Methods and Analysis

Whole genome sequence and risk factor data, including healthcare exposure and overseas travel, for confirmed CPO cases identified in Victoria between 2016-2025 were analysed descriptively.

Outcomes

Overall, 2,473 confirmed CPO cases were notified. Case numbers increased dramatically in recent years, with the 1455 cases observed between 2022-2025, exceeding the combined seven years prior (n=1018).
Changes in dominant carbapenemase genes were also noted. Between 2016-2020, 38% (n=340/882) of cases harboured IMP genes, including in 73% (214/291) with local acquisition.

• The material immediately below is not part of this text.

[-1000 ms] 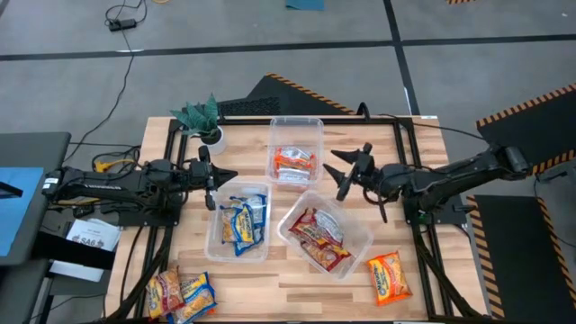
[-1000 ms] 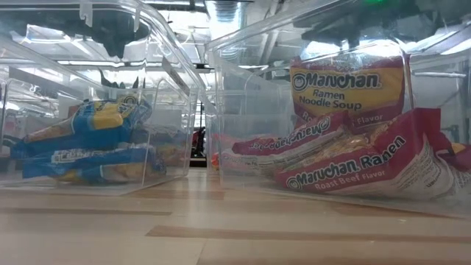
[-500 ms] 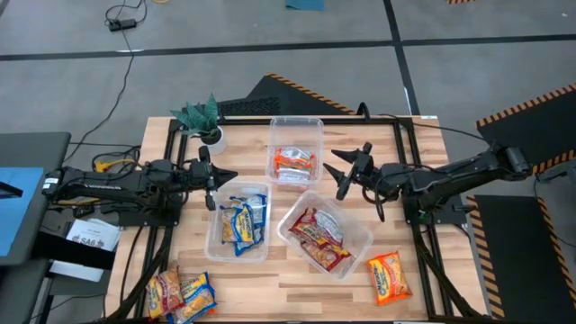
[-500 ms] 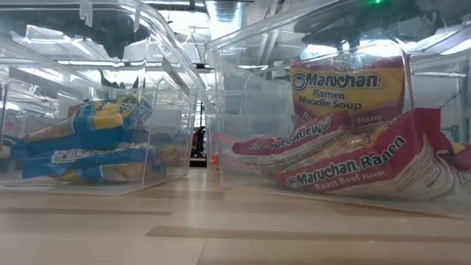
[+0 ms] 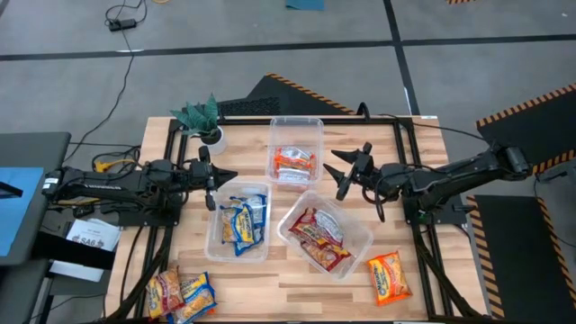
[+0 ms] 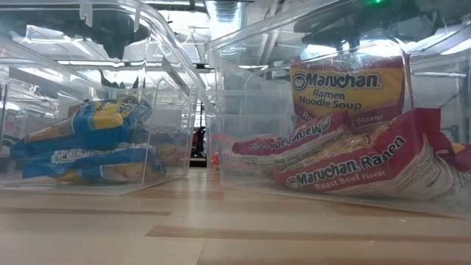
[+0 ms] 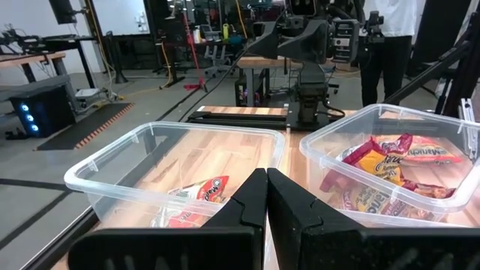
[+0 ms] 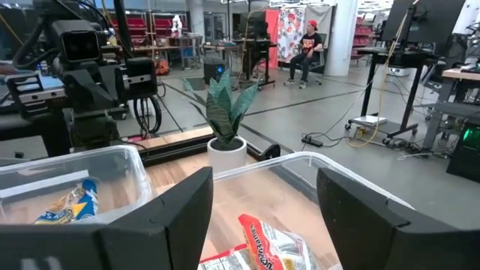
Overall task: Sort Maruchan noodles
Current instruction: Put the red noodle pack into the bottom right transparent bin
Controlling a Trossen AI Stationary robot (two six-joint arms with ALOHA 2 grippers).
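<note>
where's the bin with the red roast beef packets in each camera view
High view: the red-packet bin sits right of centre, turned at an angle, below the right gripper.
Low view: it fills the right half, its near wall close to the camera.
Left wrist view: on the right, rim past the shut left gripper.
Right wrist view: not in it.
Shared landmark: the orange-packet bin, also in both wrist views.

The loose packets (image 5: 180, 295) at the table's front corner were cut off by the high view's lower edge. Printing on the orange packet (image 5: 389, 276) was too small to be read.
</note>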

NDM genes prevelaence was similar (33% cases, 2016-2020), but predominantly associated with travel (commonly India, Greece and Thailand), and only infrequently implicated in local transmission (11%, n=33/291). Since 2021, NDM has become the most common carbapenamase gene (57%, n=907/1591), and alarmingly now responsible for 41%(117/286) of locally acquired cases.
Simultaneously, the complexity of analyses and investigations has surged, with MDU confirming several plasmid outbreaks since 2021, and increasingly detecting local outbreaks with no known epidemiological links.

Conclusions and future actions

The shift in carbapenemase genes, and associated risk factors has implications for patients and healthcare systems, potentially changing or limiting treatment options. Monitoring and understanding these changes will be critical for CPO control. However, increasing cases, local transmission, and the increased recognition of plasmid outbreaks pose significant challenges for surveillance, analysis and containment, and may require changes to current systems.